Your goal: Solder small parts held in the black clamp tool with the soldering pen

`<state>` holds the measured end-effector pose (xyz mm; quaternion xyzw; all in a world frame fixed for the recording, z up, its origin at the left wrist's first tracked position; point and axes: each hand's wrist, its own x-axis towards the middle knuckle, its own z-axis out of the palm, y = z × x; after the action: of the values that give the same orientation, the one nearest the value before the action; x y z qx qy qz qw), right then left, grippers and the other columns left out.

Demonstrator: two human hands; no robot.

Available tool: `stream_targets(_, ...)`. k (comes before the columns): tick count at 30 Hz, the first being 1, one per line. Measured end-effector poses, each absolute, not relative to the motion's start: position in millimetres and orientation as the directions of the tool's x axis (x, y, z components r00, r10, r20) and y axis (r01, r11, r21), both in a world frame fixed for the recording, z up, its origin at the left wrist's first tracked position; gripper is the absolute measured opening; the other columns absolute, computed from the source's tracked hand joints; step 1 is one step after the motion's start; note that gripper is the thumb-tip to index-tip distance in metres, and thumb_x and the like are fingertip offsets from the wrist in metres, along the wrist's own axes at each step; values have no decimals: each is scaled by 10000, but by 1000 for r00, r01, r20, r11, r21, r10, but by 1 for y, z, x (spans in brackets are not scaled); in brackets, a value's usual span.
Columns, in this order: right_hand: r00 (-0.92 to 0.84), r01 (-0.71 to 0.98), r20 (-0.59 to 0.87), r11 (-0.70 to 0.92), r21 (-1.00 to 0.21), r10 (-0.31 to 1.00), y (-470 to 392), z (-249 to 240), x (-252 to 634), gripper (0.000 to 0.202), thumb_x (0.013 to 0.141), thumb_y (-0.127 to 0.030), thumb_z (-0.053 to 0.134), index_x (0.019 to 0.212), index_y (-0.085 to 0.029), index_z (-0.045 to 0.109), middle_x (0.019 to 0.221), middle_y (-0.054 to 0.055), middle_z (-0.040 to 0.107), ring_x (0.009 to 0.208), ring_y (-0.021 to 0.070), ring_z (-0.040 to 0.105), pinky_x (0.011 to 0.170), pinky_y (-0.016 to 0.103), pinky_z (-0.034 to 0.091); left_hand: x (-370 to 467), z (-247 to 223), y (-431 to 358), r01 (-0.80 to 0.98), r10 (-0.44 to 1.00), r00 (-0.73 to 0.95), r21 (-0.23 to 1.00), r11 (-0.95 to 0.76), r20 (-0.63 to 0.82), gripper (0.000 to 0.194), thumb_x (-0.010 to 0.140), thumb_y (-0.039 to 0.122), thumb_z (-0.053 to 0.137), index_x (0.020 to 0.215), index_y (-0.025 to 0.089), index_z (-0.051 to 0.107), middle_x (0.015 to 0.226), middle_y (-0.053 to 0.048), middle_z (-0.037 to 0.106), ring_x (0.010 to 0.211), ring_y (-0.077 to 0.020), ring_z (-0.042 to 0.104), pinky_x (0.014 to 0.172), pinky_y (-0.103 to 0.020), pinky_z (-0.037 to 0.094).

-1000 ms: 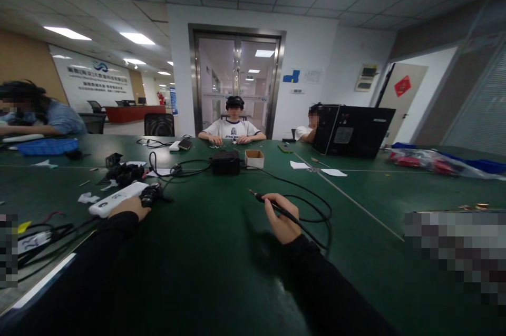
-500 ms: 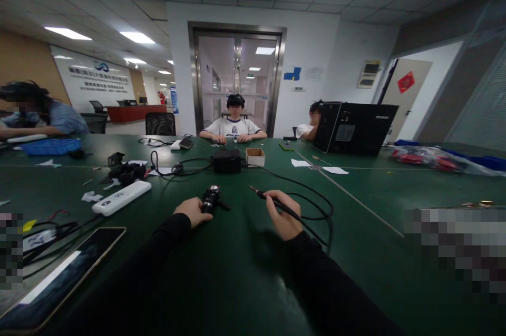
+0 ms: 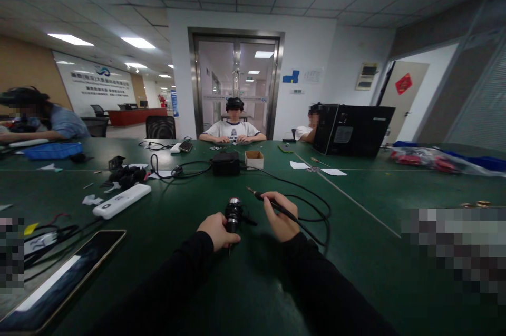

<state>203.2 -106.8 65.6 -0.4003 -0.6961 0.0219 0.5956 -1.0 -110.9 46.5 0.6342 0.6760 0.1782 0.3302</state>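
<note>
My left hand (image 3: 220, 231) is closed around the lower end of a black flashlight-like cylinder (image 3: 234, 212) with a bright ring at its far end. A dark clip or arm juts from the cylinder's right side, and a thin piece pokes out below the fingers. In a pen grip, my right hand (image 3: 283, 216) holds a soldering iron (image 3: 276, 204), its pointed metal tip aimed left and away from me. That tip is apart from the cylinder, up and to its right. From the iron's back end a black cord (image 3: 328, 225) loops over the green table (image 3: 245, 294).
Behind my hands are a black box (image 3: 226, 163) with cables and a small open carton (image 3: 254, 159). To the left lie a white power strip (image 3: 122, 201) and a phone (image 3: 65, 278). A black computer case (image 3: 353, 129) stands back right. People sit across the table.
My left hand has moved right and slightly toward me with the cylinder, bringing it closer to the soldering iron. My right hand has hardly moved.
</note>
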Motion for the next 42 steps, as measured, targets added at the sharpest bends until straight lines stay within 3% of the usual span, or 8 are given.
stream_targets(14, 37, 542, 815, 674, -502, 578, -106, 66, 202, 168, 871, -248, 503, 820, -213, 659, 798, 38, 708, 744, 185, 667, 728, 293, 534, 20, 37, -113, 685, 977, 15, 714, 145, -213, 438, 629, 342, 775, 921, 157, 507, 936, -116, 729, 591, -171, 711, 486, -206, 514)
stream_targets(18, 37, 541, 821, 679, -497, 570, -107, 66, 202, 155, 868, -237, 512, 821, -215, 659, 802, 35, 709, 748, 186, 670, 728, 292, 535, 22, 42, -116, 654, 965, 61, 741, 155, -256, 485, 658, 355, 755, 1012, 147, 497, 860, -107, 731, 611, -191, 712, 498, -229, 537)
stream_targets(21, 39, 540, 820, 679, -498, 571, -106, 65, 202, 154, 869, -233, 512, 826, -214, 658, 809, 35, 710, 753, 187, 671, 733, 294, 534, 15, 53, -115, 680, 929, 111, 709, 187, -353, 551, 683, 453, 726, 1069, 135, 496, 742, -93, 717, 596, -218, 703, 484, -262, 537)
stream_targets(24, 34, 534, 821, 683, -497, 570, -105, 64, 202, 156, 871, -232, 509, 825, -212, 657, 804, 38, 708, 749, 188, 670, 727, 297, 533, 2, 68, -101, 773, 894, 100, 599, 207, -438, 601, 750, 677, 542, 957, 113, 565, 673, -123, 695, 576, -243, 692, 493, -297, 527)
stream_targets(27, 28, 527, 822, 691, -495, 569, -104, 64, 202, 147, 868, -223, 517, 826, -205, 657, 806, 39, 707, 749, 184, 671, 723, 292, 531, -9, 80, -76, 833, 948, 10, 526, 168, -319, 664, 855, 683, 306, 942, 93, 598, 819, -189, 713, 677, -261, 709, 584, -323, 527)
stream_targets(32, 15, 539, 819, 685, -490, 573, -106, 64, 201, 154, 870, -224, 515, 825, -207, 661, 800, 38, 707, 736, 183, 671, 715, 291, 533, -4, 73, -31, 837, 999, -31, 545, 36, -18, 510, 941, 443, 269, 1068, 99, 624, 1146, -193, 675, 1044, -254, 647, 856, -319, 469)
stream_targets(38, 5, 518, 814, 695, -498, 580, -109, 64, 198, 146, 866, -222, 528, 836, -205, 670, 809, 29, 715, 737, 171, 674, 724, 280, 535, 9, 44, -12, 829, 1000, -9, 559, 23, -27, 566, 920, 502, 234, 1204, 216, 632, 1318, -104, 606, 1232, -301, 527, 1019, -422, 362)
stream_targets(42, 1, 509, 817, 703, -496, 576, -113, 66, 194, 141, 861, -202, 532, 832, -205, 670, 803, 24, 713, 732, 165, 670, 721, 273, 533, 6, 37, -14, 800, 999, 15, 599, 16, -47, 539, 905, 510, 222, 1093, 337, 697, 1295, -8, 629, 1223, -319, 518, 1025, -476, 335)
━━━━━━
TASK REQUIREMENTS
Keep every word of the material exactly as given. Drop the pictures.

REPLY
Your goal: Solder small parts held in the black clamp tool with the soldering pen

`<state>` holds the measured end-effector pose (xyz mm; quaternion xyzw; all in a world frame fixed for the recording, z up, its origin at the left wrist's first tracked position; point and axes: each hand's wrist, its own x-axis towards the middle knuckle, its own z-axis out of the palm, y = z × x; after the action: of the values that give the same orientation, the one nearest the value before the action; x y z qx qy qz qw), right then left, grippers and the other columns left out.

Demonstrator: two human hands; no robot.

Available tool: `stream_targets(_, ...)`. k (comes before the columns): tick count at 30 Hz, the first being 1, one per line. Measured end-effector poses, each absolute, not relative to the motion's start: position in millimetres and orientation as the directions of the tool's x axis (x, y, z components r00, r10, r20) and y axis (r01, r11, r21), both in a world frame fixed for the recording, z up, its origin at the left wrist's first tracked position; gripper is the absolute measured opening; the other columns absolute, computed from the source's tracked hand joints; step 1 is one step after the motion's start; note that gripper is the thumb-tip to index-tip distance in metres, and thumb_x and the like are fingertip offsets from the wrist in metres, along the wrist's own axes at each step; values have no decimals: each is scaled by 10000, but by 1000 for r00, r01, r20, r11, r21, r10, but by 1 for y, z, x (spans in brackets are not scaled); in brackets, a value's usual span.
Columns, in this order: right_hand: r00 (-0.92 to 0.84), r01 (-0.71 to 0.98), r20 (-0.59 to 0.87), r11 (-0.70 to 0.92), r21 (-1.00 to 0.21), r10 (-0.31 to 1.00), y (-470 to 392), z (-249 to 240), x (-252 to 634), gripper (0.000 to 0.202), thumb_x (0.013 to 0.141), thumb_y (-0.127 to 0.030), thumb_z (-0.053 to 0.134), index_x (0.019 to 0.212), index_y (-0.085 to 0.029), index_z (-0.045 to 0.109), middle_x (0.019 to 0.221), middle_y (-0.054 to 0.055), middle_z (-0.040 to 0.107), ring_x (0.009 to 0.208), ring_y (-0.021 to 0.070), ring_z (-0.040 to 0.105), pinky_x (0.011 to 0.170), pinky_y (-0.016 to 0.103), pinky_z (-0.034 to 0.091); left_hand: x (-370 to 467), z (-247 to 223), y (-431 to 358), r01 (-0.80 to 0.98), r10 (-0.44 to 1.00), r00 (-0.73 to 0.95), r21 (-0.23 to 1.00), r11 (-0.95 to 0.76), r20 (-0.63 to 0.82), gripper (0.000 to 0.194), thumb_x (-0.010 to 0.140), thumb_y (-0.039 to 0.122), thumb_z (-0.053 to 0.137), index_x (0.020 to 0.215), index_y (-0.025 to 0.089), index_z (-0.051 to 0.107), middle_x (0.015 to 0.226), middle_y (-0.053 to 0.048), middle_z (-0.037 to 0.106), ring_x (0.010 to 0.211), ring_y (-0.077 to 0.020), ring_z (-0.042 to 0.104), pinky_x (0.014 to 0.172), pinky_y (-0.103 to 0.020), pinky_z (-0.037 to 0.094).

-1000 ms: 
-500 ms: 
+0 ms: 

<state>203.2 -106.8 65.6 -0.4003 -0.6961 0.0219 0.5956 -1.0 -110.9 46.5 0.6342 0.6760 0.1782 0.3302</state>
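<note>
My left hand (image 3: 220, 231) is closed around the lower end of a black flashlight-like cylinder (image 3: 234, 212) with a bright ring at its far end. A dark clip or arm juts from the cylinder's right side, and a thin piece pokes out below the fingers. In a pen grip, my right hand (image 3: 283, 216) holds a soldering iron (image 3: 276, 204), its pointed metal tip aimed left and away from me. That tip is apart from the cylinder, up and to its right. From the iron's back end a black cord (image 3: 328, 225) loops over the green table (image 3: 245, 294).
Behind my hands are a black box (image 3: 226, 163) with cables and a small open carton (image 3: 254, 159). To the left lie a white power strip (image 3: 122, 201) and a phone (image 3: 65, 278). A black computer case (image 3: 353, 129) stands back right. People sit across the table.
My left hand has moved right and slightly toward me with the cylinder, bringing it closer to the soldering iron. My right hand has hardly moved.
</note>
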Motion for the next 42 steps, as measured, targets added at the sharpest bends until straight lines stay within 3% of the usual span, or 8 are given.
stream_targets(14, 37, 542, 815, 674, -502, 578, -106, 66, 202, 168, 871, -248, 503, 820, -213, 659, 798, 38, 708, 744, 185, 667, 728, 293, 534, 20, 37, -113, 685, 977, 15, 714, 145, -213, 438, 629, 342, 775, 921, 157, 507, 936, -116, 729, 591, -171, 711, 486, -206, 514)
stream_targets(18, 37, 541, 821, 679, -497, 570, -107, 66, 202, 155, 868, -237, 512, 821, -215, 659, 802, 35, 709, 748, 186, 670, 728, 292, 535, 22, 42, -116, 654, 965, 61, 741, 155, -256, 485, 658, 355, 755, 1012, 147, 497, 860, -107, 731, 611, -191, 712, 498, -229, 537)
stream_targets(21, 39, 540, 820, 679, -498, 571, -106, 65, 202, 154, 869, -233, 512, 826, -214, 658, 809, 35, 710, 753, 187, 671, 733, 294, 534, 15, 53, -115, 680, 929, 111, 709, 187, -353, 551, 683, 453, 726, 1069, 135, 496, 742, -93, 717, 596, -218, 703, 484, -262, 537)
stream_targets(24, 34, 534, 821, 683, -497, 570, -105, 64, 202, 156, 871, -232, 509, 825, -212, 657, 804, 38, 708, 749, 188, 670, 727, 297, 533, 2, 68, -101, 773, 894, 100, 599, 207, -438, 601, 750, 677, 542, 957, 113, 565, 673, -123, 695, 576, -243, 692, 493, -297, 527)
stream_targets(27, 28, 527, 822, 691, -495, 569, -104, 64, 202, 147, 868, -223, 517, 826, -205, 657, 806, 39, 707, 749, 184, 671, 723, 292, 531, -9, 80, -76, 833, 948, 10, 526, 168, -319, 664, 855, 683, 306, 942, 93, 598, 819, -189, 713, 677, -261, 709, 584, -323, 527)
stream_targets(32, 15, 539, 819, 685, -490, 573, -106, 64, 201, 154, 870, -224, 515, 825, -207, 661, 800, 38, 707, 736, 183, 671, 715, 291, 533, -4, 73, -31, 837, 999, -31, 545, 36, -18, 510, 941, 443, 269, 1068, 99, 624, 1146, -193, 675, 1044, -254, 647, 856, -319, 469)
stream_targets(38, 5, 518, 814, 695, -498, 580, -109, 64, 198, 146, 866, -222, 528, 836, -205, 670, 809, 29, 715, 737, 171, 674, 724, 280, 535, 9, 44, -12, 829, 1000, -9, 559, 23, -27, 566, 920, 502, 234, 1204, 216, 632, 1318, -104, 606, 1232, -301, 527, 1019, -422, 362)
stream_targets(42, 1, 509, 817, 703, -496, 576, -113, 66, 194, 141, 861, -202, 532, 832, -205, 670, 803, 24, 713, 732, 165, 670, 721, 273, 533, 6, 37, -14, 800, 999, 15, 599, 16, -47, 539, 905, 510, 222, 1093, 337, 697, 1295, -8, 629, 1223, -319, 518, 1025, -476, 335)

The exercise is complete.